From http://en.wikipedia.org/wiki/Integrity

I’ve been thinking a lot about the past recently, about how and why the past has affected me so much today.  Our past defines who we are and there is really no way of knowing how different we would be if we’d had different experiences. But I’ve been thinking more about all the lessons I’ve learnt from my experiences, both good and bad.  In fact, I shouldn’t really think of my experiences as good or bad.  If I’ve learnt any lesson at all from it, then it’s all good.

My greatest lessons have come, not so much from experiences, but from people in my life.  Most of the values and morals we have in our lives come from the people around us.  And it’s not just those dear to us who have something to teach. I’ve learned we don’t have to like someone to learn from them; some of my most treasured lessons have come from people I don’t like.
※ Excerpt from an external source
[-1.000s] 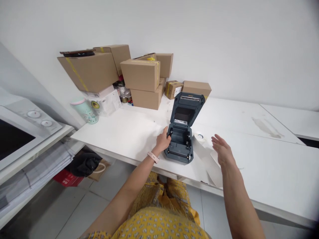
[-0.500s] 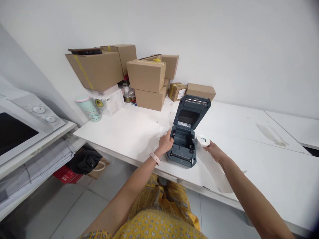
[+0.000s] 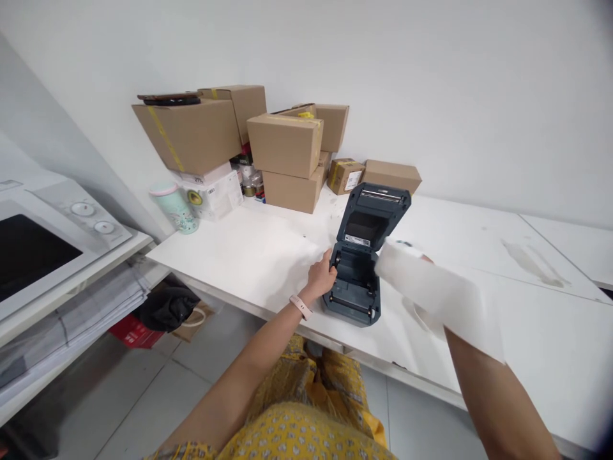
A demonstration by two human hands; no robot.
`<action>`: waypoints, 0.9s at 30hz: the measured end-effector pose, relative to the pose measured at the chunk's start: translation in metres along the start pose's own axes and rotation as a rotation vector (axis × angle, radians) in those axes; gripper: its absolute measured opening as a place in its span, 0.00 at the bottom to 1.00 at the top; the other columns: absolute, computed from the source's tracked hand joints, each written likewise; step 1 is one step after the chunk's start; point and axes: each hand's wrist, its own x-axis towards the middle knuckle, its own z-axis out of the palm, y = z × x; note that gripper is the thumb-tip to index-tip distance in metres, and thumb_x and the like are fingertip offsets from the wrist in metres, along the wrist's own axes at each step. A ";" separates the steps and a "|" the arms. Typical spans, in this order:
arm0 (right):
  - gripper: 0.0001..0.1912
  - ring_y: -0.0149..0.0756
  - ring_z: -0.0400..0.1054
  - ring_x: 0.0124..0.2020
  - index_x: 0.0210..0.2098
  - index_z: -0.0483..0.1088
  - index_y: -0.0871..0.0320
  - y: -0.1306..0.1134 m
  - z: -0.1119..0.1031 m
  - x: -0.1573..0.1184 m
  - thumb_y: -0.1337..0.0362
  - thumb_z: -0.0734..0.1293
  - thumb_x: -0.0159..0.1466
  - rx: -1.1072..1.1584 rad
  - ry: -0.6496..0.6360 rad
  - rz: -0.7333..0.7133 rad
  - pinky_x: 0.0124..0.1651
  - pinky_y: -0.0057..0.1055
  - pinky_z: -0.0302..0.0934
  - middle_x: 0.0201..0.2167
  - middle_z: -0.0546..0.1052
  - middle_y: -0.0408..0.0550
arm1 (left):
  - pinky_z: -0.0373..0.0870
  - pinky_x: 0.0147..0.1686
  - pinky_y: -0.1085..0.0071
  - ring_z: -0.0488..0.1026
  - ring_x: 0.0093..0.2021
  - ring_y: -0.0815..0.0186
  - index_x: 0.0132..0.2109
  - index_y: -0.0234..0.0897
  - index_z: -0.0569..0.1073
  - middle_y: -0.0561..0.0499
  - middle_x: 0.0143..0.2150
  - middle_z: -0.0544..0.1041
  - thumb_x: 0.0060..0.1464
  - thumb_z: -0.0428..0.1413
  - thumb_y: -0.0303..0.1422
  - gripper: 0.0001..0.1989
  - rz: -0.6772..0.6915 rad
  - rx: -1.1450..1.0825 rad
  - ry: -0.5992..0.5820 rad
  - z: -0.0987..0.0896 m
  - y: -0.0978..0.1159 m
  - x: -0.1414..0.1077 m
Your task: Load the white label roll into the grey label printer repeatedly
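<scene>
Left hand (image 3: 320, 276) clasps the side of the lid-up printer (image 3: 349, 295) on the white table (image 3: 230, 255). Right hand (image 3: 427, 259) mostly behind a blurred paper roll (image 3: 393, 254) and trailing strip (image 3: 443, 295); can't tell its grip. Seems mid-handling; moving the roll calls for keeping the strip untangled.
</scene>
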 end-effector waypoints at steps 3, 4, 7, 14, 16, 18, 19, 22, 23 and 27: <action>0.30 0.48 0.74 0.45 0.55 0.68 0.53 -0.024 0.009 0.022 0.52 0.71 0.55 -0.155 -0.223 -0.002 0.43 0.37 0.69 0.47 0.79 0.51 | 0.67 0.53 0.59 0.75 0.51 0.53 0.72 0.36 0.49 0.43 0.50 0.79 0.62 0.43 0.30 0.32 0.019 0.014 -0.024 -0.001 0.000 0.000; 0.29 0.47 0.74 0.44 0.53 0.69 0.54 -0.029 0.015 0.030 0.53 0.72 0.53 -0.267 -0.268 -0.011 0.43 0.36 0.68 0.46 0.79 0.51 | 0.67 0.52 0.59 0.75 0.51 0.53 0.72 0.35 0.48 0.42 0.50 0.79 0.62 0.43 0.30 0.32 0.028 0.022 -0.026 -0.002 0.000 0.000; 0.30 0.46 0.74 0.42 0.50 0.69 0.54 -0.035 0.032 0.051 0.53 0.73 0.49 -0.599 -0.425 -0.020 0.41 0.35 0.65 0.45 0.79 0.51 | 0.66 0.53 0.59 0.75 0.52 0.52 0.72 0.34 0.49 0.40 0.52 0.78 0.62 0.43 0.30 0.32 0.040 0.050 -0.019 -0.002 0.001 0.000; 0.35 0.52 0.73 0.47 0.52 0.68 0.57 -0.031 0.052 0.072 0.50 0.73 0.47 -0.794 -0.639 0.051 0.44 0.38 0.64 0.49 0.77 0.56 | 0.67 0.52 0.59 0.75 0.51 0.52 0.72 0.34 0.49 0.41 0.52 0.79 0.62 0.42 0.29 0.32 0.025 0.069 -0.015 -0.002 0.002 0.000; 0.35 0.54 0.73 0.48 0.52 0.69 0.59 -0.027 0.056 0.075 0.50 0.73 0.48 -0.795 -0.670 0.058 0.46 0.40 0.64 0.49 0.77 0.57 | 0.67 0.53 0.59 0.75 0.52 0.52 0.71 0.34 0.50 0.41 0.53 0.78 0.62 0.42 0.29 0.32 0.027 0.065 -0.008 -0.002 0.002 0.000; 0.34 0.54 0.73 0.48 0.51 0.71 0.60 -0.023 0.059 0.079 0.50 0.73 0.49 -0.789 -0.699 0.056 0.47 0.40 0.64 0.49 0.78 0.57 | 0.67 0.53 0.59 0.75 0.53 0.52 0.71 0.36 0.51 0.42 0.53 0.78 0.61 0.43 0.29 0.31 0.025 0.055 -0.003 -0.001 0.001 0.000; 0.33 0.54 0.73 0.48 0.51 0.71 0.60 -0.021 0.060 0.080 0.50 0.73 0.49 -0.785 -0.708 0.053 0.48 0.41 0.65 0.49 0.78 0.57 | 0.67 0.53 0.59 0.75 0.53 0.52 0.71 0.36 0.52 0.42 0.53 0.78 0.61 0.43 0.29 0.31 0.025 0.046 0.001 -0.001 0.001 0.000; 0.35 0.57 0.73 0.50 0.53 0.72 0.60 -0.017 0.060 0.082 0.51 0.75 0.49 -0.774 -0.703 0.037 0.51 0.43 0.66 0.50 0.78 0.58 | 0.66 0.54 0.58 0.75 0.53 0.51 0.70 0.36 0.54 0.42 0.55 0.78 0.60 0.44 0.29 0.31 0.027 0.008 0.014 -0.001 0.000 0.000; 0.36 0.58 0.71 0.53 0.56 0.71 0.60 -0.017 0.060 0.080 0.51 0.74 0.50 -0.772 -0.683 0.027 0.53 0.44 0.65 0.53 0.77 0.60 | 0.66 0.55 0.58 0.75 0.53 0.51 0.70 0.37 0.55 0.42 0.55 0.77 0.60 0.45 0.29 0.31 0.024 -0.009 0.018 -0.001 0.000 0.000; 0.30 0.51 0.62 0.64 0.64 0.63 0.60 -0.023 0.060 0.049 0.55 0.64 0.65 -0.662 -0.540 -0.129 0.63 0.45 0.59 0.64 0.67 0.58 | 0.66 0.56 0.60 0.75 0.55 0.54 0.69 0.40 0.57 0.46 0.55 0.78 0.60 0.47 0.29 0.30 0.014 -0.107 0.027 -0.001 -0.003 0.001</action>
The lesson I’ve been thinking about recently is integrity.

The person who taught me the most about honesty and integrity is my former boss, whose complete lack of both values was the best lesson I could ever have.

I saw how she made life hard for herself with her dishonesty and lack of integrity in all her professional dealings.  Her constant need to lie, rather than stand by what she had said earlier. Her lies to cover over the real reasons a task was not completed.  Her constant habit of laying blame on everyone but herself.  Her actions made her unpopular with staff and her contemporaries and it made me determined to use her as an example of what I didn’t want to be.

To me, integrity comes down to a simple equation: let your yes mean yes, and your no mean no. Another great definition is to say what I mean and mean what I say. When you have integrity there is no reason to resort to using persuasive terms such as, “It’s the honest truth!”, “If you don’t believe me…”, “I swear I’m telling the truth!”  You don’t need to accentuate every statement with exclamations of honesty, such as “Truthfully” or “Honestly” (as in “Honestly, I didn’t know the appointment was at 5pm.” or “Truthfully, Brett said I didn’t have to do it until tomorrow”). The truth is in what you say and there is no need to convince or persuade your audience.

Someone once said to me the most liberating statement they could make is, “I don’t know”. Having integrity doesn’t mean you are expected to have all the answers. It means admitting when you don’t know as much as speaking up when you do.

Integrity is one of those great virtues that should be valued and encouraged. Having integrity can ensure improvements in our relationships, career, even health because it encompasses so much of what we are about and who we truly are – speaking honestly about who we are and standing by it, even when under pressure to be false to those values.

It may be ironic that the person who taught me so much about integrity had none herself, but it was a valuable lesson to learn that no-one else could have taught me so effectively and I will be forever grateful for it. To me, it would be the highest honour if someone spoke of me as having integrity and I work towards that ideal every day.